Burnout Paradise14.03.2018, Mathias Oertel

Im Test: Hochgeschwindigkeit Remastered

Während nahezu alle größeren Publisher in den letzten Jahren versucht haben, mit so genannten Remaster-Versionen oder HD-Sammlungen ihr Archiv einer neuen Spieler-Generation schmackhaft zu machen, hielt sich einer dezent zurück: Electronic Arts. Doch auch die Kalifornier mischen jetzt mit – und haben sich für ihre Premiere gleich einen Knaller ausgesucht. Kann Burnout Paradise (ab 18,66€ bei kaufen) mehr als zehn Jahre nach seiner Premiere auf PS3- und 360 immer noch begeistern? Der Test gibt die Antwort.

Die Rückkehr des Arcade-Rasers

Als Burnout Paradise Anfang 2008 erschien, war es nicht der erste Arcade-Raser auf PS3 oder 360 in einer offenen Welt. Schon drei Jahre vorher haben Need for Speed: Most Wanted und vor allem Midnight Club 3 Dub Edition von Rockstar Games gezeigt, dass sich Fahrspaß und Freiheit auf einer großräumigen Karte nicht ausschließen müssen. Doch ein paar Jahre nach Test Drive Unlimited und vier Jahre vor dem ersten Forza Horizon, das vor kurzem mit einem 4K-Update quasi ein kostenloses "Remaster" spendiert bekam, war Burnout Paradise etwas Besonderes. Denn man sollte nicht vergessen, dass das Team von Criterion, das im Jahr 2004 von Electronic Arts übernommen wurde (mehr dazu in unserem "Wandel der Zeit"), das Action-Rennspiel quasi im Alleingang definiert hat - damals allerdings alles auf linearen Pfaden. Entgegen aller Skepsis gelang es den Briten, die Essenz der "alten" Burnout-Erfahrung punktgenau zu erfassen und in eine offene Welt zu packen.
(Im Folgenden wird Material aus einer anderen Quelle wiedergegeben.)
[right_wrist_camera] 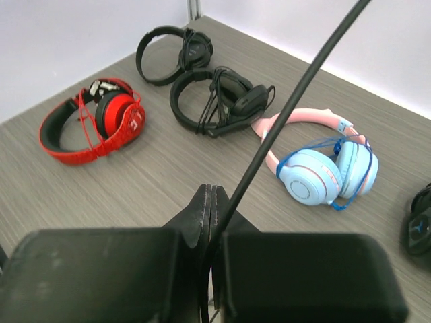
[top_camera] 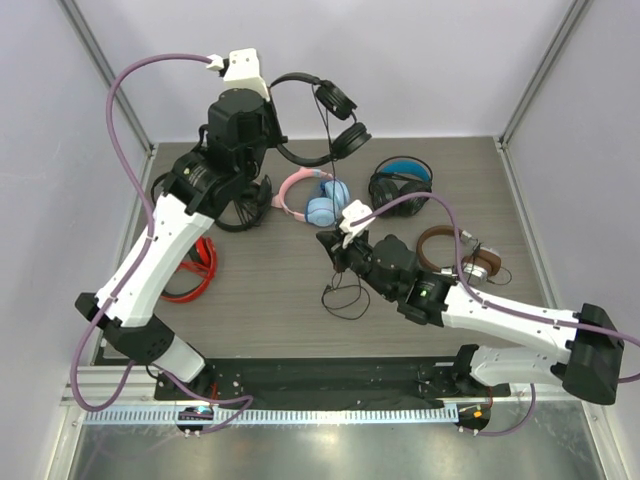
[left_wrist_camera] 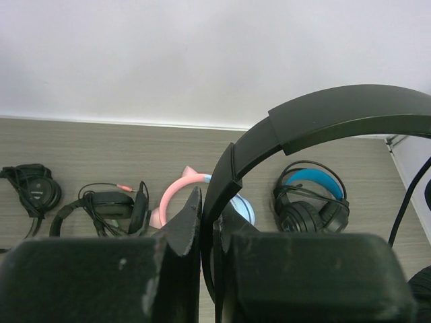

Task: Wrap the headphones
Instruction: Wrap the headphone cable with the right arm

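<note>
The slim black headphones (top_camera: 335, 120) hang in the air at the back of the table, both earcups dangling to the right. My left gripper (top_camera: 275, 140) is shut on their thin headband (left_wrist_camera: 337, 111), which arcs up and right from between the fingers of the left gripper (left_wrist_camera: 210, 202). Their long thin cable (top_camera: 328, 190) runs down to my right gripper (top_camera: 330, 245), which is shut on it low over the table. In the right wrist view the cable (right_wrist_camera: 296, 94) rises diagonally out of the right gripper (right_wrist_camera: 217, 195). The slack cable (top_camera: 345, 300) lies looped on the table.
A pink-and-blue pair (top_camera: 315, 200) lies mid-table under the lifted pair. A bulky black pair with blue lining (top_camera: 400, 180) and a brown pair (top_camera: 455, 255) lie to the right. A red pair (top_camera: 195, 270) and two black pairs (right_wrist_camera: 215, 101) (right_wrist_camera: 172, 50) lie to the left.
</note>
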You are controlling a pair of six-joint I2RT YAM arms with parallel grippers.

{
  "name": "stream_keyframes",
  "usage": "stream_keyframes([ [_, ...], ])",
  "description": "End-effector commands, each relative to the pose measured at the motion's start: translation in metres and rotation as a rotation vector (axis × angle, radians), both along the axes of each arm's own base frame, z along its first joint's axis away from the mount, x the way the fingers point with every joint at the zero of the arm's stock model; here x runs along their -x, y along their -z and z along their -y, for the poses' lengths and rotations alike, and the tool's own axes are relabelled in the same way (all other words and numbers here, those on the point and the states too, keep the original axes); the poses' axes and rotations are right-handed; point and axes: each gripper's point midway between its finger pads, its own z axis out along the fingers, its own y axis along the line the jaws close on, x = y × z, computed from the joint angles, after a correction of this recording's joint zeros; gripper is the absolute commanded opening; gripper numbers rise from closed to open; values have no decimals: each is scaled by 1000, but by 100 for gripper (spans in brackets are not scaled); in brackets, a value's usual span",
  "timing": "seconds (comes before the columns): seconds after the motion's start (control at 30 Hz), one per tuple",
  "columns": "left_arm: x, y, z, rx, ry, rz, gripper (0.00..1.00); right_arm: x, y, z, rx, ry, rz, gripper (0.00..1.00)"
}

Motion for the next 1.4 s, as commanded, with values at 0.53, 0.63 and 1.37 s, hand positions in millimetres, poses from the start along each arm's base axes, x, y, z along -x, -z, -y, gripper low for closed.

Die Geschwindigkeit und Crash-Seqeuenzen machen auch in der Remastered-Version viel her - auf PS4 Pro und One X sogar in einer 4K-Auflösung
Es war blitzschnell, die Kulisse war bis auf ein bisschen Kantenbildung ein Genuss. Und noch viel wichtiger: Das Fahrverhalten der über 70 fiktiven Karren, die man sich auf seinen Schrottplatz (quasi die Garage) holen konnte, stimmte auf den Punkt. Man hatte stets die perfekte Kontrolle über die Boliden und konnte sie bis weit über das Geschwindigkeitslimit oder sein eigenes fahrerisches Können ausreizen. Die Crash-Kreuzungen, die in den älteren Burnouts ein motivierendes Metaspiel waren und später von Three Fields Entertainment (Ex-Criterion-Gründer) in Danger Zone wiederbelebt wurden, wurden hier auf ganze Straßenzüge ausgedehnt, verloren aber durch das Weitläufige etwas ihres Reizes. Dem gegenüber standen jedoch über 100 Offline-Veranstaltungen in verschiedenen Kategorien sowie zusätzlich die Möglichkeit, sowohl im On- als auch im Offline-Betrieb für jede einzelne Straße Zeitrekorde aufzustellen. Sprich: Es gab verdammt viel zu tun. Das Ergebnis war seinerzeit ein Gold-Award mit 86% (zum Test) sowie Platz 2 bei unserer Wahl zum Rennspiel des Jahres 2008. Hier musste man sich nur Midnight Club Los Angeles geschlagen geben, das mittlerweile definitiv ein Kandidat für ein eigenes Remaster oder zumindest die Aufnahme in die Abwärtskompatibilitäts-Liste auf der Xbox One ist.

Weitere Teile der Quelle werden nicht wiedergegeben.